Report how many lines below include the string "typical". Please keep the reply to that number.

*** Input for this task ***

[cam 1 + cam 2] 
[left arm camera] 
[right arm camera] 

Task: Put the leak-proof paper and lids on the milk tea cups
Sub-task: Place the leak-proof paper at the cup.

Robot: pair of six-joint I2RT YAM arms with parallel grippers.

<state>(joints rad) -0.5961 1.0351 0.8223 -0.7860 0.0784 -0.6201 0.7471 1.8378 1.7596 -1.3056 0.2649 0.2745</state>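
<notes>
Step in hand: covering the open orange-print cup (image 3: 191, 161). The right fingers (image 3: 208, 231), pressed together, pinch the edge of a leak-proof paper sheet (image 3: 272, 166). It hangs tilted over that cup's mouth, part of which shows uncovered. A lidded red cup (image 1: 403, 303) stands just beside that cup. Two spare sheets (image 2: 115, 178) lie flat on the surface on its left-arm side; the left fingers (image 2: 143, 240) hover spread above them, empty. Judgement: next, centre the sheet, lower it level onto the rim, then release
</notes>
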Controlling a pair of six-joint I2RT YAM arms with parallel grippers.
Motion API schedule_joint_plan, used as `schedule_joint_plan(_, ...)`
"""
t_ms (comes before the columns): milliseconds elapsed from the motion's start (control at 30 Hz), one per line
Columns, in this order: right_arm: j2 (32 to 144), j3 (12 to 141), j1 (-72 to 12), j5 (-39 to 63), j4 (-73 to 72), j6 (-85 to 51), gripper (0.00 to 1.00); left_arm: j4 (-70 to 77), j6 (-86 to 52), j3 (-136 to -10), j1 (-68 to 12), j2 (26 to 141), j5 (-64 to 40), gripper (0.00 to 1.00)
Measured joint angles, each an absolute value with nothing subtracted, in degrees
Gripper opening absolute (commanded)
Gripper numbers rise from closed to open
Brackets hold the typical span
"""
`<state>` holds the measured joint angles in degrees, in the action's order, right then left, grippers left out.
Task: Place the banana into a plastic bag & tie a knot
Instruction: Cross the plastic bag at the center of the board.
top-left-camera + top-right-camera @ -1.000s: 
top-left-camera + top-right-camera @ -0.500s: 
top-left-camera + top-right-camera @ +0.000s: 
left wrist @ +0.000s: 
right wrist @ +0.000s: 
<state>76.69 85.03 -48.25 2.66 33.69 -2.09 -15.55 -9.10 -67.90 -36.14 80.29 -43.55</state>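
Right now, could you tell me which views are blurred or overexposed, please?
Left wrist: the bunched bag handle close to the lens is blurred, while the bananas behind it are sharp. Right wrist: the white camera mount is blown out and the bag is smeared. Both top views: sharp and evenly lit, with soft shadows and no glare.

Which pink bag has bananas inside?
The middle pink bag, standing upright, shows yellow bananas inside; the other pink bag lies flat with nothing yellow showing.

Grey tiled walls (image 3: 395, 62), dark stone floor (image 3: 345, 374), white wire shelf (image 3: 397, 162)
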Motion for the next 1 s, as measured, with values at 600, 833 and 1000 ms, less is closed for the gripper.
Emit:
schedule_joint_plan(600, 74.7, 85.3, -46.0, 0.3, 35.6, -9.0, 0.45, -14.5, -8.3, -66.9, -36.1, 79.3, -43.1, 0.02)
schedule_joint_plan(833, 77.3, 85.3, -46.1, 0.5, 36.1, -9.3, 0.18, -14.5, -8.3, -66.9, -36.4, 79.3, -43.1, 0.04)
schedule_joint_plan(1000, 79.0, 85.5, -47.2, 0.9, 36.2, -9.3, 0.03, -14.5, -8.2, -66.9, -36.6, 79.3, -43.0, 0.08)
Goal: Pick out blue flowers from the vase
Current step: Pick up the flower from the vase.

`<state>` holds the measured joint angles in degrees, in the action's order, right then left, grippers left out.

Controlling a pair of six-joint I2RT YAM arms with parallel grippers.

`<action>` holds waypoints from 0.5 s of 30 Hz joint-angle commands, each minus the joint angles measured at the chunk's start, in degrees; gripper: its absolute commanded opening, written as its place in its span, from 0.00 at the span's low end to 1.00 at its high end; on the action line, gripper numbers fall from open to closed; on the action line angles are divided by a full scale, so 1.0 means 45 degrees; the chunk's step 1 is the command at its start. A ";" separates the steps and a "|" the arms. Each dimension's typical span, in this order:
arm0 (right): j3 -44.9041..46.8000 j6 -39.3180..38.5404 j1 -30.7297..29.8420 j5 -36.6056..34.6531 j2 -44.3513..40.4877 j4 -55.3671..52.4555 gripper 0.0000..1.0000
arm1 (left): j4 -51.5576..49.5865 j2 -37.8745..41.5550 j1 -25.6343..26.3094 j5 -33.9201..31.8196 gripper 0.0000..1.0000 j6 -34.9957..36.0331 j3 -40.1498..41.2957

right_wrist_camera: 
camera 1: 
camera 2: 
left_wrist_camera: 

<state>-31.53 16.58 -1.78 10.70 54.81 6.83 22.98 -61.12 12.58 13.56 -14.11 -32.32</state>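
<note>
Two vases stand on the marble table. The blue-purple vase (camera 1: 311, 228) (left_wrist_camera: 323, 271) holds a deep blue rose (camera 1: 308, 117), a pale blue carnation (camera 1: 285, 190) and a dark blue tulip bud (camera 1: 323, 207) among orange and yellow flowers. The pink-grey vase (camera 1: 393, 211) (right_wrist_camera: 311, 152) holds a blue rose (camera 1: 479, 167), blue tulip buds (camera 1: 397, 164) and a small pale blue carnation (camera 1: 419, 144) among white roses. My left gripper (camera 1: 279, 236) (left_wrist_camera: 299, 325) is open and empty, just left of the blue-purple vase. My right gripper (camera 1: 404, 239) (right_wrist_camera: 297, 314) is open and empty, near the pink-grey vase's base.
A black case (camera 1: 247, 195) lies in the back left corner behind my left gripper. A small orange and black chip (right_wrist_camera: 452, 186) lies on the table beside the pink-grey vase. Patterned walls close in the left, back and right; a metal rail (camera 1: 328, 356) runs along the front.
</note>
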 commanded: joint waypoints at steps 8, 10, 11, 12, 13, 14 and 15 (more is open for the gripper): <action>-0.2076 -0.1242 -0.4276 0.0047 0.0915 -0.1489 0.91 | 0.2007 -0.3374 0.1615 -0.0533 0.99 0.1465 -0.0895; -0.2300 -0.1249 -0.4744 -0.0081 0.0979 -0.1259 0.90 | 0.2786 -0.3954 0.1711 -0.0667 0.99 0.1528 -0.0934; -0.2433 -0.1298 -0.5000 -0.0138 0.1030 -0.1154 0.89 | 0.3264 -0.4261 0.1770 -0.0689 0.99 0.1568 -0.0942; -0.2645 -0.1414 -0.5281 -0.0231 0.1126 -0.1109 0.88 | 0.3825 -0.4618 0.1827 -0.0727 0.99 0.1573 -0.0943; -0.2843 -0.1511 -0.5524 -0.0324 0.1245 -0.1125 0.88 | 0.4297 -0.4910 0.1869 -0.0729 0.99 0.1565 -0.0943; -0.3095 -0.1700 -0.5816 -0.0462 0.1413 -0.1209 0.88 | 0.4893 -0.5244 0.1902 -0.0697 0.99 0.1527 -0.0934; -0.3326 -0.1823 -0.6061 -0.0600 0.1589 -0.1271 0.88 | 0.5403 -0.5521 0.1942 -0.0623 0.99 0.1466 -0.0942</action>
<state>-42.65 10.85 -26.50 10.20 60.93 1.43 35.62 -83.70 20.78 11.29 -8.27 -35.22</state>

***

● **Your solution**: 2